I don't have a solution for you but maybe you are just looking for strategies? Like you, I don't like showing users the commit messages.

We use Trac for our ticketing and insist no work gets done without a ticket. We added a custom field to Trac called "Release note". So when someone raises a ticket they are prompted to immediately write the release note they want to see when the work is eventually done and tagged for release.

I think this helps developers focus on what they have to deliver. If a user writes a ticket (we encourage that) the user writes the release note. Obviously it can be edited later if necessary.

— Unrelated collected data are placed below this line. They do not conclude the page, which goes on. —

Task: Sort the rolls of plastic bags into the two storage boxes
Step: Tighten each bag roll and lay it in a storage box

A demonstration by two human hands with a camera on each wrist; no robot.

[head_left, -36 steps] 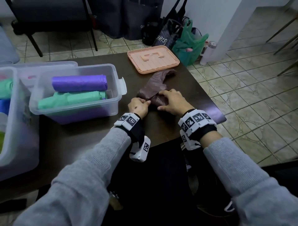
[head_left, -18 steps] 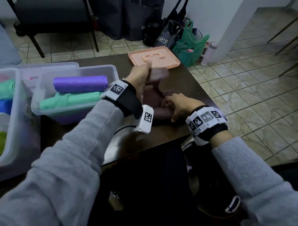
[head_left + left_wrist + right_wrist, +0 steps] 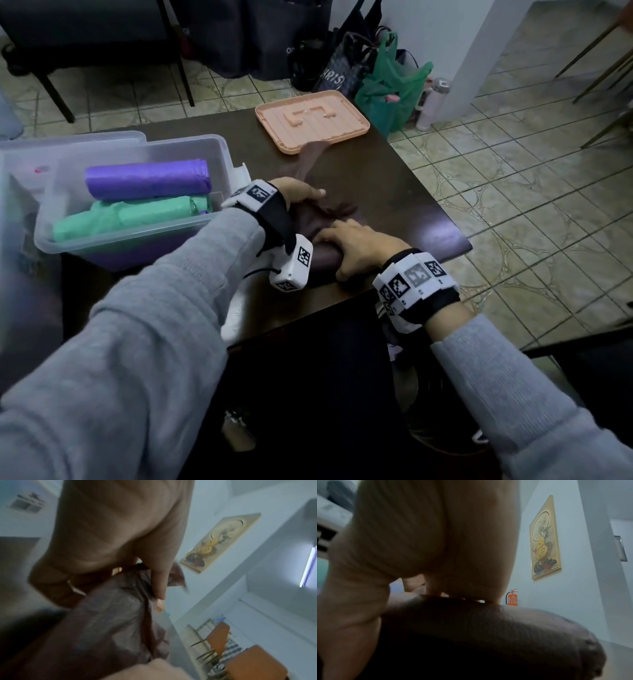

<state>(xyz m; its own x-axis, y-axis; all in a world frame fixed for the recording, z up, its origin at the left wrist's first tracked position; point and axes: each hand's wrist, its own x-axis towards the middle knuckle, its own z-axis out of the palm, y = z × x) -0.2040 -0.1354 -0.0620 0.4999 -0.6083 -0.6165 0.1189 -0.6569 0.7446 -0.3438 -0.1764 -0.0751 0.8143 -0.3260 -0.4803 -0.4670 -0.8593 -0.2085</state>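
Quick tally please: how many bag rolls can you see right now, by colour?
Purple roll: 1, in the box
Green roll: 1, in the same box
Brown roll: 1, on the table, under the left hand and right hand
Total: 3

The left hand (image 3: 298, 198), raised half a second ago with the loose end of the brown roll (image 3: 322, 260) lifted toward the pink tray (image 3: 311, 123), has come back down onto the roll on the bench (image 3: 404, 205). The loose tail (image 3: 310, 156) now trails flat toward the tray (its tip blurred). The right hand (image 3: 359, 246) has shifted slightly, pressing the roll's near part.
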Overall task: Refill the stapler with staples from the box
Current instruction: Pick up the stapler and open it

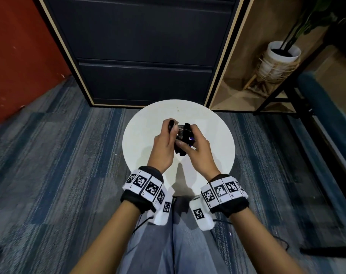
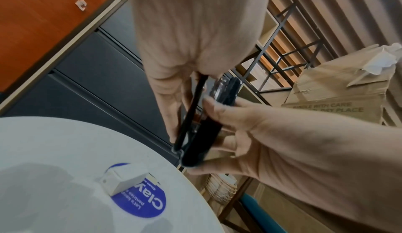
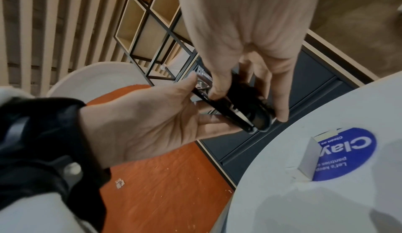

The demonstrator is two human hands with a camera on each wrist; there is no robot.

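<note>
A black stapler (image 1: 185, 133) is held above the round white table (image 1: 148, 123), swung open at its hinge so the metal staple channel (image 2: 219, 85) shows. My left hand (image 1: 171, 126) grips the thin black arm (image 2: 191, 109) of the stapler. My right hand (image 1: 188, 142) grips the thicker body (image 3: 250, 111), thumb on one side and fingers on the other. A small white staple box (image 2: 124, 180) lies on a blue round sticker (image 3: 348, 150) on the table, below the hands. In the head view the hands hide the box.
A dark drawer cabinet (image 1: 144, 56) stands just behind the table, with an orange wall (image 1: 20, 56) to its left. A wire-frame shelf (image 3: 152, 30), cardboard boxes (image 2: 337, 90) and a potted plant (image 1: 280, 56) stand to the right. Striped blue carpet (image 1: 59, 155) surrounds the table.
</note>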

The release notes for a tagged release can then be automated as a Trac page and the displayed application revision number can be made into a link to that page.

Works for me

Mike

On 6/02/2015 11:24 PM, Thomas Güttler wrote:
Hi,

we want to make the changes in our applications better visible for our
customers.

We use several git repos:

  - foo_customer: Here settings.py lives. It is quite small.

  - foo_core: Central part of our application. The same code gets used
for several customers.

  - foo_plugin_bar: Just an example. There are several optional plugins.

Here is my current road map:

A nice interface for the customer implies: The changes need to be stored in
the database. This makes it easy to sort and filter the changes.

The origins of the changes are the git repos. I don't want to show
the customer our commit messages. I want a manual step from
commits to ChangeLog. But that's ok. This could be optimized later.

Use Case: A developer merged a feature branch into foo_core.
He needs to create a ChangeLog. The ChangeLog gets stored
into the git repo, but on the next deploy some tool reads
the new changes and puts them into the database.

ChangeLogs need to be tag-able: You can apply tags like
"performance-improvement"
"new-feature" "bug-fix".


I searched the web, but could not find something like this.

Before I start to code, I want to get some feedback:

What do you think?

How do you handle your ChangeLogs.

PS: Our customers are normal (non programmers) people. They
don't want to see diffs or commit messages they don't understand.